In this case, a murmur was appreciated on exam but not considered.

The “CP+1” Concept (Helman 2017)

  • Any focal neurologic deficit in the setting of acute chest pain is highly specific for aortic dissection.

The patient in this case reported pre-syncope, and a more thorough neurologic examination should have been performed.

Consider your diagnostics

  • Although a normal CXR is reassuring based on LR-, one-third of dissections have normal CXRs. Normal CXRs are not reliable for ruling out a dissection.
  • ACEP does not recommend relying on D-dimers for workup of aortic dissection. (Diercks 2015)
  • Consider point-of-care ultrasound TTE views. Although ACEP does not recommended relying on TTE for diagnosis of aortic dissection (Diercks 2015), it is moderately sensitive but highly specific for aortic dissection if a dissection flap or cardiac tamponade is seen.

Parasternal long view demonstrating pericardial effusion and enlarged aortic root (top right).
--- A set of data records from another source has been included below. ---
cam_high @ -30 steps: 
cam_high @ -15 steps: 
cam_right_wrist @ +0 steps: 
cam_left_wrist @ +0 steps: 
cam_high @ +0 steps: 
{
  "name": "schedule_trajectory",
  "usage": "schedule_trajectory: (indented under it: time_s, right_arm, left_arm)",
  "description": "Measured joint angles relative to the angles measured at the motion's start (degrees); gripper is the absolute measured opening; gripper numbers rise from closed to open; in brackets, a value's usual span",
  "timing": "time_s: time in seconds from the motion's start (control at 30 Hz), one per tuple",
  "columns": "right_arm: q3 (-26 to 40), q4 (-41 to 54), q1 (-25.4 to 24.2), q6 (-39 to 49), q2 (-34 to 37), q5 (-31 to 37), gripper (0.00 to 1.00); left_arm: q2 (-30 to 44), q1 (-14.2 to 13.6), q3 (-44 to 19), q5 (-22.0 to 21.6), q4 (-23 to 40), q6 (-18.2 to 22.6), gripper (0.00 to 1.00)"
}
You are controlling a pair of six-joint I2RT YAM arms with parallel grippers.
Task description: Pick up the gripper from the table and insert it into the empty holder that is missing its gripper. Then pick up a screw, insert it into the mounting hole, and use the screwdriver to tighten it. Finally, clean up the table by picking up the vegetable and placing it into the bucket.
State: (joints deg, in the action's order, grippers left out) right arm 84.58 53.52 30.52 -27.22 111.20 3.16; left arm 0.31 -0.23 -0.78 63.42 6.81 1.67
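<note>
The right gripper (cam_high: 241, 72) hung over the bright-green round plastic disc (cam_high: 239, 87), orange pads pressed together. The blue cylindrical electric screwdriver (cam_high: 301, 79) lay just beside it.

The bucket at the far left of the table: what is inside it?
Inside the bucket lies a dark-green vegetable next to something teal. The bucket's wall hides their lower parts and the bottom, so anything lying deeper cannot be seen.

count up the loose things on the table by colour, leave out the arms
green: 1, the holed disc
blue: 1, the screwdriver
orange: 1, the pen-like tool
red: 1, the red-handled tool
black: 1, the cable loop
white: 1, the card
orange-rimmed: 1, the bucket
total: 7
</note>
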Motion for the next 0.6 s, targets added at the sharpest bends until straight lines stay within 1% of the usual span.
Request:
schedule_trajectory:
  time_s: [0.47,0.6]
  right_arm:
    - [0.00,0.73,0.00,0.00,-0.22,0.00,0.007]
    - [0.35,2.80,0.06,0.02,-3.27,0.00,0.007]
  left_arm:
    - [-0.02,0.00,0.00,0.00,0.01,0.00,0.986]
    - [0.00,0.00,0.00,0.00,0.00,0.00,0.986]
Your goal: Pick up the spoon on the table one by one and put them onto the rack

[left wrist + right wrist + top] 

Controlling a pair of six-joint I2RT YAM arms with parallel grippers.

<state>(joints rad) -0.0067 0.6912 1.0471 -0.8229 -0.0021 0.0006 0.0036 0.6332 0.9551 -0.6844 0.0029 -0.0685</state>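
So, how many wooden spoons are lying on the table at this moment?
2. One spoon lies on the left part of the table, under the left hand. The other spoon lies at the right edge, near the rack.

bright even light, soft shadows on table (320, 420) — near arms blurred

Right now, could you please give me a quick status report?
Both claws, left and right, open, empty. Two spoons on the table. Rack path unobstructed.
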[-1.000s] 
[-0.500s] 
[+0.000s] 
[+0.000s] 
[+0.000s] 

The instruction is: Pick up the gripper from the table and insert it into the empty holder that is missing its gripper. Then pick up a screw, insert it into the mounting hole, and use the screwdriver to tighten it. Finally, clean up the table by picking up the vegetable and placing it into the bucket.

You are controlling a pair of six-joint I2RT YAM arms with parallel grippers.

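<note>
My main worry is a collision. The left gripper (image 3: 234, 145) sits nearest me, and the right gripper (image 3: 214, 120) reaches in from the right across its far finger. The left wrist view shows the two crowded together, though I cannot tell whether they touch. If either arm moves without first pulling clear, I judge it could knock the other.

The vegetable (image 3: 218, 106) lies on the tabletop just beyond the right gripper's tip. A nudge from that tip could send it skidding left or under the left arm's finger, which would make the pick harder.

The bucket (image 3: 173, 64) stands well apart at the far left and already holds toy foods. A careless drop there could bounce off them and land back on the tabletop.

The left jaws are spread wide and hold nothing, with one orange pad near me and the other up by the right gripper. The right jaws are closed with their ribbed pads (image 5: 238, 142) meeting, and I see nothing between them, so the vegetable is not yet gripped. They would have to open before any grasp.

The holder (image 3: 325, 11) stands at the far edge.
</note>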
See also

These cost-effective clues may increase the provider’s pre-test suspicion for aortic dissection and lead him/her to order CTA for definitive diagnosis.

With regards to therapeutics, in our patient’s case, he received inappropriate anticoagulation.  One study noted a 50% complication rate in nine patients with aortic dissection that had been inappropriately anticoagulated – usually increased intraoperative bleeding (Davis 2005).  Poor outcomes have also been described from tPA administration for (incorrect) suspicion of acute stroke or acute MI in patients with aortic dissection.  Thankfully, our patient did not receive dual antiplatelet agents, received only easily reversible heparin, and suffered no significant complications.

The treatment for aortic dissection is discussed elsewhere, but medical treatment relies on reducing shear forces through the reduction of heart rate to <60 bpm and systolic blood pressure to 100-120.  This is achieved via IV beta blockers (first line) or IV dihydropyridine calcium channel blockers (second line), followed by vasodilators.  Aggressive pain control with IV narcotics and reversal of anticoagulation should also be considered.  Definitive treatment is open surgical vs. endovascular repair.